- Born: Oscar Gottfried Mayer March 10, 1888 Chicago, Illinois, U.S.
- Died: March 5, 1965 (aged 76) Evanston, Illinois, U.S.
- Education: St. Ambrose University Beloit College University of Wisconsin–Madison
- Occupation: Businessman
- Spouse: Elsa Stiglitz (m. ?)
- Children: 4 (including Oscar G. Mayer Jr.)
- Parent(s): Oscar F. Mayer Louise Greiner

= Oscar G. Mayer Sr. =

American businessman (1888-1965)

Oscar Gottfried Mayer (March 10, 1888 – March 5, 1965) was an American business executive who served as chairman and president of Oscar Mayer, the processed-meat firm founded by his father.

==Early life and education==
In his youth, Mayer spent much of his time helping out in the Chicago store his father established, and his sausage-packing plant nearby. He attended Harvard University, graduating in 1909.

==Oscar Mayer==
Mayer then went to work in the operations department of the family business. In 1919, Mayer oversaw the acquisition of a meat-packing plant in Madison, Wisconsin, that became the firm's major processing facility (and later the site of its corporate headquarters), growing the Madison unit to employ 3,000 to 4,000 workers by the time of his death. Mayer was named as the firm's president in 1928, and served in that role until March 1955 when he was appointed as the company's chairman. Under his leadership, the company grew from 200 employees and $4 million in annual sales, to 8,500 employees and $300 million in yearly revenues by 1965.

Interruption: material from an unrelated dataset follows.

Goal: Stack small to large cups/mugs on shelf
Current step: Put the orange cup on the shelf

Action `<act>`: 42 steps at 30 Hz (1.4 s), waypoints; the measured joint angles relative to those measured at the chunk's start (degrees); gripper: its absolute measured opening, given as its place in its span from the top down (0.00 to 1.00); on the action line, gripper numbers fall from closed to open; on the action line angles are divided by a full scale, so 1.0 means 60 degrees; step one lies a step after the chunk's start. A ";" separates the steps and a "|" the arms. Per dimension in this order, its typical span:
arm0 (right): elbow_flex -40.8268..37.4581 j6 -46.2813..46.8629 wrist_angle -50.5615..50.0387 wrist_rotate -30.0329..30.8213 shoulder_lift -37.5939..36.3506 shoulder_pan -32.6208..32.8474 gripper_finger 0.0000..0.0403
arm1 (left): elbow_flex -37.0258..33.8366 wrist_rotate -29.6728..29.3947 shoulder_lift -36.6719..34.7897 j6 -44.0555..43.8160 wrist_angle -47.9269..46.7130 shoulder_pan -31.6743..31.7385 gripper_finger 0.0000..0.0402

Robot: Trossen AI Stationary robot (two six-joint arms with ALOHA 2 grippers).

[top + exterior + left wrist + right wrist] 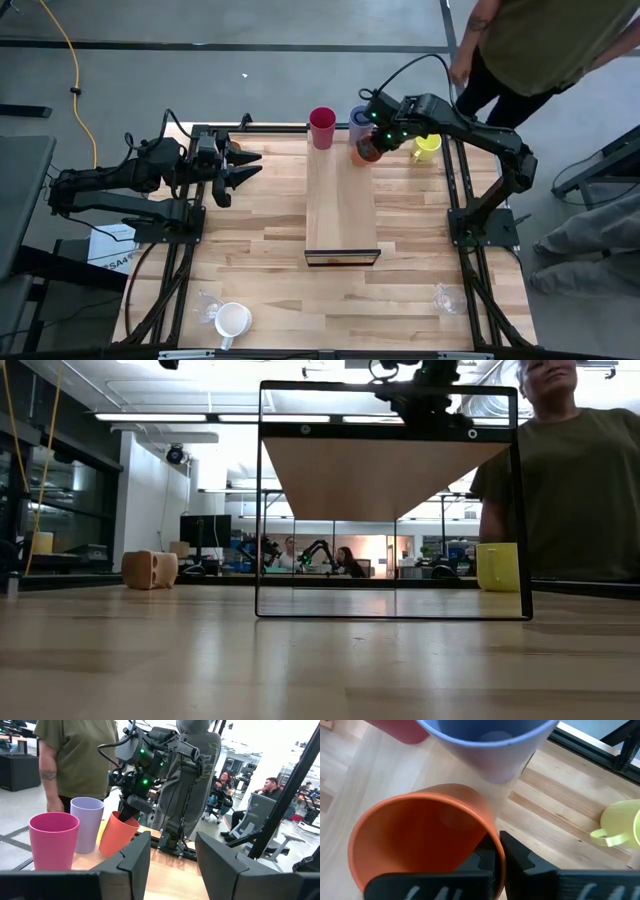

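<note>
The right gripper (368, 150) is clenched on the rim of the orange tumbler (364, 153), one finger inside and one outside, holding it tilted at the shelf's (341, 205) far end beside the lavender tumbler (86, 824) and crimson tumbler (322, 127). The orange tumbler looks light, thin-walled and smooth — likely plastic — so a rim pinch suits it, though it may swing or slip. The left gripper (240, 166) waits open, well left of the shelf.

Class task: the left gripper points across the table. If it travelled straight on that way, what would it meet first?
Probably the crimson tumbler, nearest in the left gripper's wrist view, ahead of the lavender tumbler and the tilted orange tumbler that the right gripper holds. Depth is uncertain.
</note>
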 joint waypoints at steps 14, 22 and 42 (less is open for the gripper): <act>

As an adjunct to his post at Oscar Mayer, he served from 1924 to 1928 as president of the Institute of American Meat Packers (later known as the American Meat Institute), advancing its interest in improving the quality of meat sold in the United States and encouraging consumers to consume more meat.

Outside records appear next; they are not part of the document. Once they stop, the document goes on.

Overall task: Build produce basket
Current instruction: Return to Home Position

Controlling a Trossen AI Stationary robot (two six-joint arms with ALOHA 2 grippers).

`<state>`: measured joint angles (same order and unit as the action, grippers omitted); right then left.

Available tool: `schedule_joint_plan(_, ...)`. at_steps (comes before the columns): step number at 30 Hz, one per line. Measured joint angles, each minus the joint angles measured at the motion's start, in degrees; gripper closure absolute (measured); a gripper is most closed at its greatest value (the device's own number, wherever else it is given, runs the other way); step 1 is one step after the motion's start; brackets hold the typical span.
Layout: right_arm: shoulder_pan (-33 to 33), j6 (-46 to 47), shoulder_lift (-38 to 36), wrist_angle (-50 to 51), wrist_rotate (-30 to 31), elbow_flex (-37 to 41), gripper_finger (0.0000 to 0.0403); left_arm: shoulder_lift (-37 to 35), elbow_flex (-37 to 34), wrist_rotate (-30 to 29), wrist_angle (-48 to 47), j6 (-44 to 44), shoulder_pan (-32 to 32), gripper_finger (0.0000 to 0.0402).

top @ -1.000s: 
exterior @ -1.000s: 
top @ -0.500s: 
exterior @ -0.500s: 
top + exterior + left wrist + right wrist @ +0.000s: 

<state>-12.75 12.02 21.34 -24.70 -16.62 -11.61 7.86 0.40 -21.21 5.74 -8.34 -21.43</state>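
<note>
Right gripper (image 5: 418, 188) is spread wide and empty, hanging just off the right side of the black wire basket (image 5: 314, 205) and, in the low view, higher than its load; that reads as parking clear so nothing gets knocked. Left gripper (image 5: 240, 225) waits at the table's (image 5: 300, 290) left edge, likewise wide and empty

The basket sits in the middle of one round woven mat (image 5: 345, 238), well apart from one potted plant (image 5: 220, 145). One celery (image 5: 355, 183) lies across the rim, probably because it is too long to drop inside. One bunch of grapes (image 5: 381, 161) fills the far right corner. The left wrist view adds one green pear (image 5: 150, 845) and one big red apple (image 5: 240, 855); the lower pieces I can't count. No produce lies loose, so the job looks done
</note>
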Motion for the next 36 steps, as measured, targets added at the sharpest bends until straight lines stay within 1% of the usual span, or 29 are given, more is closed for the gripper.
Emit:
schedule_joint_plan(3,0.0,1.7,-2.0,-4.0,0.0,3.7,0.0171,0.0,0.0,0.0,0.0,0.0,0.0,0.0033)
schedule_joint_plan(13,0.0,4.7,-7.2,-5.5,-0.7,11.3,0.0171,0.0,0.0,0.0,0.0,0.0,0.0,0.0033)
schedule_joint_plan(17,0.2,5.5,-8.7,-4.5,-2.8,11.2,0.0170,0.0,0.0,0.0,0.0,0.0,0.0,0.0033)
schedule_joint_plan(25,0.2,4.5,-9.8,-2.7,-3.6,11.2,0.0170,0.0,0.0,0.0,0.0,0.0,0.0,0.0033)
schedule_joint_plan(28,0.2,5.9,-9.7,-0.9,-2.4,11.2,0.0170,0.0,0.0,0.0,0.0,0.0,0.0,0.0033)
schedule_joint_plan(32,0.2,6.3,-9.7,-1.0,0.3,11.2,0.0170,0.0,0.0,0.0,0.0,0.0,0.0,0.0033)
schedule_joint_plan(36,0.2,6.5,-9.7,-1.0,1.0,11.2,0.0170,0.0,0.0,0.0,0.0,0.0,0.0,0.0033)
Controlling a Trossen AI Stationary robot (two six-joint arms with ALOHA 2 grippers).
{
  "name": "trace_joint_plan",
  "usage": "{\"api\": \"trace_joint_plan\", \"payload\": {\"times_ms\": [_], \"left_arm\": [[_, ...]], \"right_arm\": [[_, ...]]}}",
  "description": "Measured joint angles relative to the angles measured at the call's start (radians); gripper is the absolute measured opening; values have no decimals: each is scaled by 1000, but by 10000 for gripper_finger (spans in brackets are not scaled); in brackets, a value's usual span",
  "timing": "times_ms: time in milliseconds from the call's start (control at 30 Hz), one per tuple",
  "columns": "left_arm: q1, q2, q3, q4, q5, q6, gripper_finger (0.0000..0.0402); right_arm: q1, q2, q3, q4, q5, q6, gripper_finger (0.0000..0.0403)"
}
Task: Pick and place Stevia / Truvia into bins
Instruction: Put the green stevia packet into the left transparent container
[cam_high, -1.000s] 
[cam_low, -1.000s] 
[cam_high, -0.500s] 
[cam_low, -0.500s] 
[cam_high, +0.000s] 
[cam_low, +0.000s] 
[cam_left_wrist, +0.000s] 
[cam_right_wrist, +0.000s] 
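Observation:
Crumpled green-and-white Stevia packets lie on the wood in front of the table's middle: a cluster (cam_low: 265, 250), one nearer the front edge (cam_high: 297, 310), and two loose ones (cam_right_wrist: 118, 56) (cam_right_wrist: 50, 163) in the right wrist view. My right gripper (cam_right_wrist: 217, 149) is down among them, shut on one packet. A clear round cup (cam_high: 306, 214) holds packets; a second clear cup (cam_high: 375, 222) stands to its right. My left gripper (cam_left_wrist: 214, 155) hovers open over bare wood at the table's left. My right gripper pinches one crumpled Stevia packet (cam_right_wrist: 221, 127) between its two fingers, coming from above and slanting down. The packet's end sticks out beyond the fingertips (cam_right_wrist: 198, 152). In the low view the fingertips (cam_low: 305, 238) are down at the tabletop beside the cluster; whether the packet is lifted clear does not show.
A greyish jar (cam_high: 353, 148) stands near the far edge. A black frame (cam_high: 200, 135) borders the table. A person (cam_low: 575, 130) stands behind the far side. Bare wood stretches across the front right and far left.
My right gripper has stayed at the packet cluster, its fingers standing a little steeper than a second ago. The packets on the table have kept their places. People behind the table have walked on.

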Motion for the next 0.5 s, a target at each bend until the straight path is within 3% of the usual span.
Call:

In February 1966, his son Oscar Gustave Mayer (known as Oscar G. Mayer Jr.) was named as the firm's chairman, filling the vacancy created by his death.

==Personal life==
At the urging of the Mayor of Chicago, Carter Harrison IV, Mayer became involved in Chicago civic organizations, starting in 1912 when he was named to the board of the Chicago Public Library. He was a longtime participant in the Chicago Association of Commerce and Industry, serving as its president from 1938 to 1940. He served on the board of trustees of the University of Illinois from 1934 to 1940, and as its chairman in 1938 and 1939. He had been elected as a Republican to the board in a special election in 1940, and was reelected in 1942.

He received honorary degrees from Ambrose College, Beloit College and the University of Wisconsin. In 1965, Chicago's Loyola University selected him as one of six city residents recognized for their "dedicated service in the Chicago community." Northwestern University honored him in 1951 with its Centennial Award.

Mayer died at age 76 on March 5, 1965, almost 10 years after his father, at his home in Evanston, Illinois. He had suffered two heart attacks in 1952. He was survived by his wife, the former Elsa Stiglitz, as well as a daughter, three sons and 12 grandchildren.

His 41-page will left to the Oscar and Elsa Mayer Charitable Trust the majority of his estate, which included stock in the family business valued at $66 million (equivalent to $ million in ), with the proceeds to be used for "charitable, educational and scientific purposes." His four children were given a $510,000 trust and his wife was bequeathed $25,000 in cash and a trust fund that was to provide her with $30,000 annually for the remainder of her life.